Before approaching a lender, ask yourself these questions: How much money do I need? Why do I need it? And how will I pay it back? If you can’t answer these questions in detail, you will have a harder time getting approved for a loan.

1 Business plan
“You can’t just walk into a lender’s office and say ‘I want to raise turkeys’,” said Tina Mellinger, farm loan officer for the USDA’s Farm Service Agency in Ohio. “Have you ever raised turkeys before? Have you done your homework? Do you have a plan?” Having a thorough business plan or loan proposal can show a lender just how well you have thought your business idea through and how you plan to pay back the money you borrow.

2 Capacity and capital
A lender will look at your financial ability to pay back a loan (your capacity) by reviewing documents such as a cash flow statement, farm balance sheet and business history. “Any lender is going to look at your working capital position (current assets),” says Mellinger. “Is there enough to pay your current liabilities.”

3 Collateral
Collateral are the assets you own that the lender can use as a backup to recover funds should you default on the loan. “What non-farm assets can you pledge?” says Mellinger. And are those assets worth the value of your loan.

4 Character
The general impression you make on the lender can determine your eligibility for a loan.
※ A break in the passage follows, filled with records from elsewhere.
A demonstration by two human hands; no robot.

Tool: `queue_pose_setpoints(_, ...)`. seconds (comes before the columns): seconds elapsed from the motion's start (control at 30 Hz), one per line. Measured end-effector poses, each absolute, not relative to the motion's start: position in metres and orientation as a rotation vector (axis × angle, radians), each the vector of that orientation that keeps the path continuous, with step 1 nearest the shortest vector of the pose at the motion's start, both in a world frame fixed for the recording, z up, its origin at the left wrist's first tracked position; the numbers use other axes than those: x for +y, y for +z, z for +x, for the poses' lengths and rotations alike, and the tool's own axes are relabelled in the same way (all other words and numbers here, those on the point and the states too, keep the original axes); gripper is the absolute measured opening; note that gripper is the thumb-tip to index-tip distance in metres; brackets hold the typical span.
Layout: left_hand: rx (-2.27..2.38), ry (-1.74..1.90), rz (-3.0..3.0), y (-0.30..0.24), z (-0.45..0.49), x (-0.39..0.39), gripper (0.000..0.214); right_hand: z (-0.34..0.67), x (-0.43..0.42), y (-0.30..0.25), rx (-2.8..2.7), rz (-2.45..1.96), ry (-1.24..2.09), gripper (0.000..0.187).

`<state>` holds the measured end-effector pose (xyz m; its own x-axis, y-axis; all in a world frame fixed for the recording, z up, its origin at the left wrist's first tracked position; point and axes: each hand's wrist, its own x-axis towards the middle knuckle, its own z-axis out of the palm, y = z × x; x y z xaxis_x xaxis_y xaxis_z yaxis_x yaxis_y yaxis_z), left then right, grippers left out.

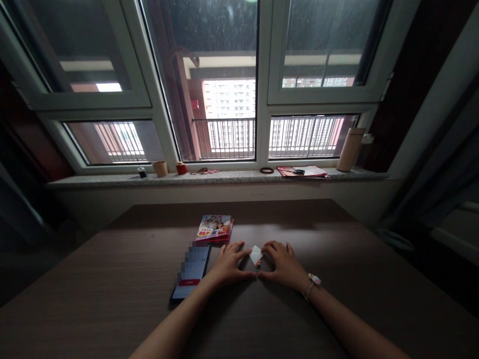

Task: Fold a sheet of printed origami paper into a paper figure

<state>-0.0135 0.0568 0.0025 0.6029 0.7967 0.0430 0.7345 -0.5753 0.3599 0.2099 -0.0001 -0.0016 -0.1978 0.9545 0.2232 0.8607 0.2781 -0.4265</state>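
Observation:
A small piece of folded paper (256,255), mostly white with a coloured printed edge on its lower right side, sits between my two hands over the brown table (112,259). My left hand (231,264) grips its left edge, the fingertips at the side and the thumb lower down. Opposite it, my right hand (283,264) has its fingers on the right edge, with its thumb close to the left thumb. A bracelet with a light charm (314,279) circles the right wrist. Just left of my left hand lies a phone (192,271) with its screen lit.
Beyond the phone is a stack of colourful printed leaflets (214,228). Along the granite windowsill (232,178) stand a paper cup (159,169), a red jar (181,168), a dark ring-shaped bracelet (267,170), scissors (298,171) on printed sheets (314,172) and a tan bottle (351,149).

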Motion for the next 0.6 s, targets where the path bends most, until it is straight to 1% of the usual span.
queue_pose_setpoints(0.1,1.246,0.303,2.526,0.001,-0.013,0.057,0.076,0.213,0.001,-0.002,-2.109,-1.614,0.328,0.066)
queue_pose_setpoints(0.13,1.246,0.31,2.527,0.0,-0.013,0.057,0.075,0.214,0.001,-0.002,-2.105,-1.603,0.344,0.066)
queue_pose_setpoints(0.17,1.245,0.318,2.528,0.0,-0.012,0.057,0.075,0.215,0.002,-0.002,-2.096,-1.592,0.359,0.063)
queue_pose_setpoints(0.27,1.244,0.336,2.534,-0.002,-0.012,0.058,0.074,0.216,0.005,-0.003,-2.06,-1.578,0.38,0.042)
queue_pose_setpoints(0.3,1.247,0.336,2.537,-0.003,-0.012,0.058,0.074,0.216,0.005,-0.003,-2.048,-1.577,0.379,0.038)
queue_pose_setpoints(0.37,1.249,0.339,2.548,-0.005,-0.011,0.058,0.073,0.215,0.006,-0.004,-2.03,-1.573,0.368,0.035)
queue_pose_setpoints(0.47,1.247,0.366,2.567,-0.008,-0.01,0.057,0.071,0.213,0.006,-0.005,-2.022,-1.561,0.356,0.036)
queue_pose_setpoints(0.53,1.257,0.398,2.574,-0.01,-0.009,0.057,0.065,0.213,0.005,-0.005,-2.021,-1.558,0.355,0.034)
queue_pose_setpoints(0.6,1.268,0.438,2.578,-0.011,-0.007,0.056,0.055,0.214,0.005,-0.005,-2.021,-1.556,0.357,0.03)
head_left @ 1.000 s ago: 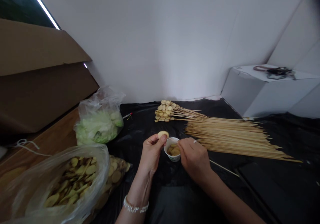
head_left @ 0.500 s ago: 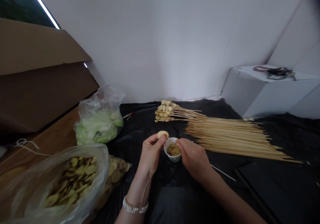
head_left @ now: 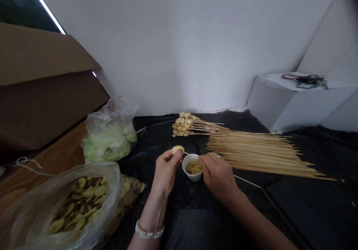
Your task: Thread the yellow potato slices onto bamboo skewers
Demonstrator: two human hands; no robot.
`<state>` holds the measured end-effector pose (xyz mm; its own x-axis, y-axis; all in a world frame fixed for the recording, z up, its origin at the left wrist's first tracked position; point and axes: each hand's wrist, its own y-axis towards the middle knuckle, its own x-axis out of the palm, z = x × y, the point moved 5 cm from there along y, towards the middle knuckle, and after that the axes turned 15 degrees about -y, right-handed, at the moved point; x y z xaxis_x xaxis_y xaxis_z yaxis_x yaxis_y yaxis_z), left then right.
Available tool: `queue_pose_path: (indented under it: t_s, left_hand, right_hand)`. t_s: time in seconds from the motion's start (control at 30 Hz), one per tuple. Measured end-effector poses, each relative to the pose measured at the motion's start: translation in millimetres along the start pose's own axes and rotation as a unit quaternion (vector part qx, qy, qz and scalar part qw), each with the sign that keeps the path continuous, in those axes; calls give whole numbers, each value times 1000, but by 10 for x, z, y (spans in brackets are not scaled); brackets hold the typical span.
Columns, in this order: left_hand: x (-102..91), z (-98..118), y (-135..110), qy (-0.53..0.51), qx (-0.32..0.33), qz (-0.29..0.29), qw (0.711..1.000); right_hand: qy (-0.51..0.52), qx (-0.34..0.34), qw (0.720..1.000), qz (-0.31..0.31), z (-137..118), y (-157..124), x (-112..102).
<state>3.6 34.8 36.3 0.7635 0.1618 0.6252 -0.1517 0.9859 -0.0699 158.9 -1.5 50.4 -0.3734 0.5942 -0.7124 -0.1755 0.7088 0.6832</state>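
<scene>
Between the thumb and fingers of my left hand (head_left: 166, 170) is a round, pale yellow potato slice (head_left: 178, 149). My right hand (head_left: 219, 175) pinches a thin wooden skewer (head_left: 247, 181), whose tail sticks out behind the hand to the lower right. The skewer's front part runs across the top of a white paper cup (head_left: 192, 171) to the potato slice. How deep the tip sits in the slice is hidden by my left fingers. Several potato slices (head_left: 194, 167) lie inside the cup, which stands between my hands on black plastic sheeting (head_left: 192, 212).
Skewers with potato slices (head_left: 183, 125) lie beyond the cup. A wide spread of bare skewers (head_left: 263, 153) is to the right. On the left are an open bag of potato slices (head_left: 81, 205), a bag of pale green vegetable (head_left: 112, 140) and a cardboard box (head_left: 47, 104).
My left hand with the potato slice has shifted slightly left, away from the right hand. More skewer shows between slice and cup, and its tail has tilted flatter.
</scene>
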Motion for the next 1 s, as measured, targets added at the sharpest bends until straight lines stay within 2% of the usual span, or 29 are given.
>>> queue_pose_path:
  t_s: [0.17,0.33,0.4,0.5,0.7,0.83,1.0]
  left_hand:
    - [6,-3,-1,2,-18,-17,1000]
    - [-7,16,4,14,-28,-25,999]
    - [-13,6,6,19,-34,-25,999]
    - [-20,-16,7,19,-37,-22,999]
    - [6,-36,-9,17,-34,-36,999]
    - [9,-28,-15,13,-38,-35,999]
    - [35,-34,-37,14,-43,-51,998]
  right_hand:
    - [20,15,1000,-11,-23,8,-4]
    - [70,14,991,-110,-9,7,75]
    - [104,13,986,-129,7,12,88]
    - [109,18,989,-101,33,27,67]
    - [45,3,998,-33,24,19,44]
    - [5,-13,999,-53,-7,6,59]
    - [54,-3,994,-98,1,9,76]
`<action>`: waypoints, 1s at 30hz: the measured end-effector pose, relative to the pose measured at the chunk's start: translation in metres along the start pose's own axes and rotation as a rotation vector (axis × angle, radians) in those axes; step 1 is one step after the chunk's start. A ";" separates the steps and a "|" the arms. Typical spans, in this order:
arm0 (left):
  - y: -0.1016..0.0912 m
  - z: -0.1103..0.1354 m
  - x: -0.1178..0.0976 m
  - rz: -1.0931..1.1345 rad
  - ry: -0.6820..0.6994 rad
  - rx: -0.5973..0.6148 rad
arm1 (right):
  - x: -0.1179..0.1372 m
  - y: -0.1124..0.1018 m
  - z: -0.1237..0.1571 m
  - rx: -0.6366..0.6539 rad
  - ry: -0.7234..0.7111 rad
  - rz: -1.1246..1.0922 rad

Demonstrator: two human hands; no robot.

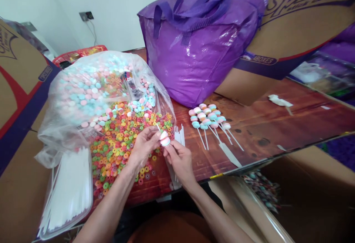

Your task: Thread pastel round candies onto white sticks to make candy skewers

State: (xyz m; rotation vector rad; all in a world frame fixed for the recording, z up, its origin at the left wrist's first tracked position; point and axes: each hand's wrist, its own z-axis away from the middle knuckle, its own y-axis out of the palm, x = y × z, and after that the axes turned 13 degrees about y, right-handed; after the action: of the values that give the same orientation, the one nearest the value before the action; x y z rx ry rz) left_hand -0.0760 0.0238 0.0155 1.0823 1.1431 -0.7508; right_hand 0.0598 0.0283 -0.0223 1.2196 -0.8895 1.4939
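Observation:
My left hand (146, 142) pinches at the upper left of a small candy skewer (165, 139), pastel pink and white pieces with a thin reddish layer between them. A short white stick end shows above the candy. From the lower right, the closed fingers of my right hand (181, 158) grip the same skewer. Beneath my left hand spreads a heap of colourful gummy rings (122, 143). Loose white sticks (179, 135) lie just behind my right hand. To the right are several finished-looking candy skewers (206, 117) with pink, white and blue pieces.
A clear plastic bag (63, 76) holds pastel candies at the back left. White sticks fill a clear pack (69, 191) at front left. A large purple bag (199, 50) stands behind, against a cardboard box (305, 24). Crumpled white scrap (279, 100) lies right on the wooden table (260, 124).

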 end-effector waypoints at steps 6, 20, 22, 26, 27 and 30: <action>-0.027 -0.075 -0.012 -1.064 0.471 0.037 | 0.000 -0.013 -0.011 -0.056 0.000 -0.002; -0.018 -0.088 -0.019 -1.819 0.362 0.338 | -0.003 -0.015 -0.012 0.005 0.045 0.043; -0.021 -0.090 -0.019 -1.773 0.411 0.333 | -0.003 -0.015 -0.011 0.016 0.050 0.044; -0.026 -0.113 -0.020 -1.470 0.489 0.180 | -0.002 -0.015 -0.011 0.014 0.049 0.048; -0.024 -0.121 -0.020 -1.373 0.495 0.168 | -0.002 -0.015 -0.011 0.011 0.044 0.052; -0.014 -0.150 -0.016 -1.237 0.464 0.196 | 0.001 -0.015 -0.011 0.005 0.042 0.062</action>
State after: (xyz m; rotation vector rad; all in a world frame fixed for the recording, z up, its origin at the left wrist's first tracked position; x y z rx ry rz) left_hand -0.1433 0.1590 0.0205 0.6118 2.2078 -1.6271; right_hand 0.0710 0.0427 -0.0244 1.1699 -0.9034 1.5662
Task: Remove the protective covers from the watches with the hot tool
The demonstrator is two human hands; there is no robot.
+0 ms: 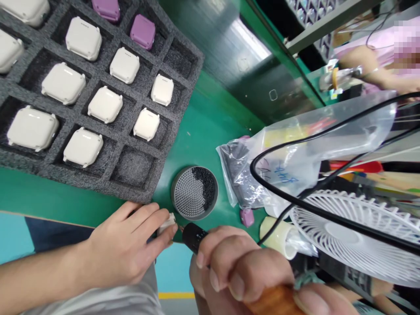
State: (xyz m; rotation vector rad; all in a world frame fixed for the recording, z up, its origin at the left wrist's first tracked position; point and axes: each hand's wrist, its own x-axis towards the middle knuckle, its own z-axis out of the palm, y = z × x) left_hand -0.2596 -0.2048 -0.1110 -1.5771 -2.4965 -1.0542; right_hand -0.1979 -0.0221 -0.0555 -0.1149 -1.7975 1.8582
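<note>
My left hand [127, 245] is closed around a small white plastic case [167, 222] near the table's front edge, fingers pinching it. My right hand [243, 271] grips an electric screwdriver [195, 236] with a black tip end and an orange-brown handle; its tip points at the white case. A round grey dish [194, 192] with a perforated floor and a heap of tiny black screws sits just beyond the case. A grey foam tray [138, 168] at the upper left holds several white cases [83, 146] and two purple ones [142, 31] in its pockets.
Clear plastic bags [295, 162] lie right of the dish, crossed by a black cable [262, 183]. A white desk fan [357, 236] and a tape roll [278, 236] stand at the right. A small purple part [246, 217] lies near the dish. Another person's arm [367, 65] shows top right.
</note>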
Lenders will look at your qualifications, experience and management skills, as well as your personal credit and they will determine whether they believe your business plan will succeed. Preparation is key to making a good impression with a lender.

5 Risky business
Above all, the lender is going to take into account their risk in investing in you. How risky is your farm enterprise? What are the current economic trends of the farm’s commodity and/or markets? Do they make your future success more or less likely? All lenders have a goal of getting their money back with interest. If you are a higher risk, it may mean putting more money upfront, paying a higher interest rate, or not qualifying for a loan.

Source: Tina Mellinger, Farm Service Agency and University of Vermont Extension

(Farm and Dairy is featuring a series of “101” columns throughout the year to help young and beginning farmers master farm living. From finances to management to machinery repair and animal care, farmers do it all.)